High-performance Diffusion Transformer (DiT) implementation from scratch using CUDA/C++.
- Optimized scaled dot-product attention using shared memory tiling
- Fused softmax with numerical stability optimizations
- Efficient parallel reductions for attention scores
- Block-level parallelism for multi-head attention
- Memory coalescing for Q, K, V matrix operations
Metric | CUDA Implementation | PyTorch Reference | Improvement |
---|---|---|---|
Best Latency | 0.058 ms | 0.096 ms | 1.66x (39.6%) |
Throughput | 550.8k tokens/sec | 332.6k tokens/sec | 1.66x |
- Matrix multiplications using shared memory and warp-level tiling
- Persistent threadblocks for efficient kernel reuse
- Tensor Core acceleration via WMMA API
- Kernel fusion for SiLU activation and bias addition
- Mixed precision (FP16) computation
and more optimized kernels for layernorm, adaLN, timestep embeddings, label embeddings, etc. :)

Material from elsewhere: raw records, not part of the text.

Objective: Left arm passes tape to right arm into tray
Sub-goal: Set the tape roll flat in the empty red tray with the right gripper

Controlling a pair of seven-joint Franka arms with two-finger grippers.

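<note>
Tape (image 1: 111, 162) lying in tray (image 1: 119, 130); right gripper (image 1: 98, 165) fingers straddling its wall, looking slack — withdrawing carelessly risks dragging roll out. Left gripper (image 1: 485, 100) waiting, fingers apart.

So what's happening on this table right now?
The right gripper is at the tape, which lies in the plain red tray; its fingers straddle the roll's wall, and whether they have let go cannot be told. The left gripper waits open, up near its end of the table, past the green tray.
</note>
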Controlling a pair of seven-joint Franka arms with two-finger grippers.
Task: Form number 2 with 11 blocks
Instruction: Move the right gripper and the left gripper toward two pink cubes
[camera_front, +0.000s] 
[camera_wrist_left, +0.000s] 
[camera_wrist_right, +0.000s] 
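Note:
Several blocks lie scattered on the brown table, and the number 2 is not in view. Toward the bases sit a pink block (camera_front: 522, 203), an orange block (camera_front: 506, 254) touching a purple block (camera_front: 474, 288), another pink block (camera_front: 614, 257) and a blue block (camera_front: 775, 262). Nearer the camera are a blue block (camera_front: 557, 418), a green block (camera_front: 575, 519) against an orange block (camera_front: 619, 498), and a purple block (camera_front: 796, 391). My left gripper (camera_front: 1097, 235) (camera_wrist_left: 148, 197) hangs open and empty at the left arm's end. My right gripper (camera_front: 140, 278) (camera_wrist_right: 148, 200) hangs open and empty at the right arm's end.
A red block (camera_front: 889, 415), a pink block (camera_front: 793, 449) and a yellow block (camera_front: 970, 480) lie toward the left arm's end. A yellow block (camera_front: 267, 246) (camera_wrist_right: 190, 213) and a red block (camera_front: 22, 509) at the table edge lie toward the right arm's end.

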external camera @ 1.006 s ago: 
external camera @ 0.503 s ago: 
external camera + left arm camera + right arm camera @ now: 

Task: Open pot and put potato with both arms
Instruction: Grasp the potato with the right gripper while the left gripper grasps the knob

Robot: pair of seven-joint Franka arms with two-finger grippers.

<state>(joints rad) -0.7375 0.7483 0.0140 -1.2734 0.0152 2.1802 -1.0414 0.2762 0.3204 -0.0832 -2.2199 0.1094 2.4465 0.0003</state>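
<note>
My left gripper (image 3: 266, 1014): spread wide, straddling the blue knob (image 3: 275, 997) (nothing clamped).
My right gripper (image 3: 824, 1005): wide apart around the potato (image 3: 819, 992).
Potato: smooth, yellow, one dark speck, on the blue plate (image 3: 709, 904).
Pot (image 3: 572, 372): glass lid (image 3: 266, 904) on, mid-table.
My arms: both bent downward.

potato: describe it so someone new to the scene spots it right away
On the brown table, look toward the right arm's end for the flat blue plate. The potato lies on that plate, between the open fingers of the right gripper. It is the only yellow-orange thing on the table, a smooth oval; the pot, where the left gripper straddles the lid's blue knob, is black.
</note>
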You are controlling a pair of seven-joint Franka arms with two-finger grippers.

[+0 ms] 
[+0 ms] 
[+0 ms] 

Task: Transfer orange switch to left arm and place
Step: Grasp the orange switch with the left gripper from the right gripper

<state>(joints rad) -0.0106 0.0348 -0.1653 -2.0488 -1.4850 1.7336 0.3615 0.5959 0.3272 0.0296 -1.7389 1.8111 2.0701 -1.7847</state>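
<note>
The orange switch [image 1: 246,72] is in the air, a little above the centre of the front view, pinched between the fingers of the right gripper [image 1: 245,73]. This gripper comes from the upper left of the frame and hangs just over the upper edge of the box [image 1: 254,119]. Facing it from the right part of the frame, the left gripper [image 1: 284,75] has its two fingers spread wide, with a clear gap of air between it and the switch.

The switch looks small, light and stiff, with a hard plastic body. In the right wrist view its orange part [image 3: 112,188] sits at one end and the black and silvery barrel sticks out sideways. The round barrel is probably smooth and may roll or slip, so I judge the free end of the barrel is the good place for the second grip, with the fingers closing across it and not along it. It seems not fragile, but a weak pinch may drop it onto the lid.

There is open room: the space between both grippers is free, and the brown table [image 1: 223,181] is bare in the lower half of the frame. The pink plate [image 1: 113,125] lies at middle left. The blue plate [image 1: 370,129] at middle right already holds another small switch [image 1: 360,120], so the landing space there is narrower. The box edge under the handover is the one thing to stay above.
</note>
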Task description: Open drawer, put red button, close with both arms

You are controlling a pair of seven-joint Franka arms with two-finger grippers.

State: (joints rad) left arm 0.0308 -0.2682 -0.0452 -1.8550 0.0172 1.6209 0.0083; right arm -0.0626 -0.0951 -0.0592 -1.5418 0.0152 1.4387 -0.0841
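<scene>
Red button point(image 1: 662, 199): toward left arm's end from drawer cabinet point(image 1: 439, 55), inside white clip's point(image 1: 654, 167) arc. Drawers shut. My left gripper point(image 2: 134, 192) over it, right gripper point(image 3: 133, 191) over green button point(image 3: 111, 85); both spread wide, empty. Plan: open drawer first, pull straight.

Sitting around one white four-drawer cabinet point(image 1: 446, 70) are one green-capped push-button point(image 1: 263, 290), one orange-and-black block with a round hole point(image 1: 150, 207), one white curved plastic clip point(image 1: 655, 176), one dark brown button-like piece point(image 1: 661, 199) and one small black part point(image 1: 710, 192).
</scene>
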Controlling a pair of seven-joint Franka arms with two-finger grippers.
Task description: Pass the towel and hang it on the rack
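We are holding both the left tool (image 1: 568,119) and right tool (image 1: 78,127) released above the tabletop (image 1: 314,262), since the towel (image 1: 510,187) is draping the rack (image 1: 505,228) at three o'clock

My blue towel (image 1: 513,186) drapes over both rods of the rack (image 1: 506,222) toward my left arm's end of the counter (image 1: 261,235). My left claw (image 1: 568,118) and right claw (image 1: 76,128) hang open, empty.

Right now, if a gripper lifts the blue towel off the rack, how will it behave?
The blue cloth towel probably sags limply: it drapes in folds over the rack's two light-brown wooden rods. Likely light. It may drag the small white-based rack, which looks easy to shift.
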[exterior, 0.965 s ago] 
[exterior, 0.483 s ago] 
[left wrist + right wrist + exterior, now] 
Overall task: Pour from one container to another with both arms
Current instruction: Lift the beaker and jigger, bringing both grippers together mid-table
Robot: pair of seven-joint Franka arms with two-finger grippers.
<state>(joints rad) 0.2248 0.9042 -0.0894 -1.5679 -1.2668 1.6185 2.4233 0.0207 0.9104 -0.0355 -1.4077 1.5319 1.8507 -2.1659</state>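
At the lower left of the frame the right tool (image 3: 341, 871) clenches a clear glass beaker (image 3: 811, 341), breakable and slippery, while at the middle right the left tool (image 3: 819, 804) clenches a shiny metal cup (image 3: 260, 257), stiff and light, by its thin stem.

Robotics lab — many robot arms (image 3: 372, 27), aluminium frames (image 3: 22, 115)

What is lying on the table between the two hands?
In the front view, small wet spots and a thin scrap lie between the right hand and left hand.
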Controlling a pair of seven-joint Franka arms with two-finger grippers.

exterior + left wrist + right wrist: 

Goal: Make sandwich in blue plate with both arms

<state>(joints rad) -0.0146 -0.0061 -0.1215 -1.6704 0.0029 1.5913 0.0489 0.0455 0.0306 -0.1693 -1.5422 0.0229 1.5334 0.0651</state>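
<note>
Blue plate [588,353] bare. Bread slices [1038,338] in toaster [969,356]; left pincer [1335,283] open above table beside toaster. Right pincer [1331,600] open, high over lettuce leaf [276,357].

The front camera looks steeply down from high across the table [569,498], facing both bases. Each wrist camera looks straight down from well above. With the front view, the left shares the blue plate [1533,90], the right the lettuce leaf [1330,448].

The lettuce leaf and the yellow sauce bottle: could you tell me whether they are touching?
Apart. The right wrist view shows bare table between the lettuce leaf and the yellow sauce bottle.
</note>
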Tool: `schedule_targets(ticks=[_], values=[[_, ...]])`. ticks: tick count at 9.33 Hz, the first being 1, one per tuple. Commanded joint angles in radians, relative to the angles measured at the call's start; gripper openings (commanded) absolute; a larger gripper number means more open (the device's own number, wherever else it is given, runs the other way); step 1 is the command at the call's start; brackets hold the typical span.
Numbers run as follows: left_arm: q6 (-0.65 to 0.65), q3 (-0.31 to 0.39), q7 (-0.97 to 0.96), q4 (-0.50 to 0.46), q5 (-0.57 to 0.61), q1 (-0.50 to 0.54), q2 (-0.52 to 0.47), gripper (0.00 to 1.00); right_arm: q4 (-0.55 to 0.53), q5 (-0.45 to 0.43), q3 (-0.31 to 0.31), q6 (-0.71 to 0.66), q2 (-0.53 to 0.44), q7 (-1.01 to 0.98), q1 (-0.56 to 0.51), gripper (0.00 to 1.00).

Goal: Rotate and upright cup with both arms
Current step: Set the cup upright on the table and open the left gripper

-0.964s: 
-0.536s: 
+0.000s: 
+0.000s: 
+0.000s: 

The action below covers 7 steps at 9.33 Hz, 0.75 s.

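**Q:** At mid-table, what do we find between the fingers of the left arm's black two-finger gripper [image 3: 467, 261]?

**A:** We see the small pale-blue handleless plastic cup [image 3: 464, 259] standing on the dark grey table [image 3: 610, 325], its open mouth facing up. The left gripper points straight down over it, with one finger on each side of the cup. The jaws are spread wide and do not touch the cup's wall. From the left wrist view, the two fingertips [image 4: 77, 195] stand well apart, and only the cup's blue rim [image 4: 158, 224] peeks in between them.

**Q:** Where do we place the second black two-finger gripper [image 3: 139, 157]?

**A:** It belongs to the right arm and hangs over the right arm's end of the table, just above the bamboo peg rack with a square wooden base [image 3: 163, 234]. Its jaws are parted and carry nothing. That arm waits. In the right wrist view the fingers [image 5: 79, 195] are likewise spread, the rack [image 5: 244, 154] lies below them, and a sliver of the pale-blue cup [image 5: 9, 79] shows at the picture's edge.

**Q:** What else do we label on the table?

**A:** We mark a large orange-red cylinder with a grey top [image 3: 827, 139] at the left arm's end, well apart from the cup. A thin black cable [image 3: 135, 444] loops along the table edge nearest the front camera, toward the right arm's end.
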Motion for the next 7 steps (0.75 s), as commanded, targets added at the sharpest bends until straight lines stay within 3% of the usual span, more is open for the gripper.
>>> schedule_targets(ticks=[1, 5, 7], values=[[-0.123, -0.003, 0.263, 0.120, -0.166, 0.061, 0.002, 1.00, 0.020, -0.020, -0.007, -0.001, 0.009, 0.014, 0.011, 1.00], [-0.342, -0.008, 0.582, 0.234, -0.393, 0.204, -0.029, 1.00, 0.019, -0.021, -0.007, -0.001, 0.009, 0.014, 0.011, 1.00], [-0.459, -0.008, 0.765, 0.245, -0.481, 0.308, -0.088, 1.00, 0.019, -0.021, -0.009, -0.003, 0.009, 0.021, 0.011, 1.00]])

from src.inference import generate_images
images = generate_images(
prompt="A photo of a cat", # or class index (0-999)
image_size=256, # or 512
num_samples=4
)
Automatically downloads and runs inference using pretrained DiT-XL/2 models.
- CUDA 11.0+
- PyTorch 2.0+
- NVIDIA GPU with Tensor Cores
This implementation is based on:
- Scalable Diffusion Models with Transformers (DiT) by William Peebles and Saining Xie
- Official PyTorch DiT Implementation by Facebook Research, used for benchmarking and validation
The CUDA kernels in this repository are written from scratch but validated against the official implementation to ensure correctness.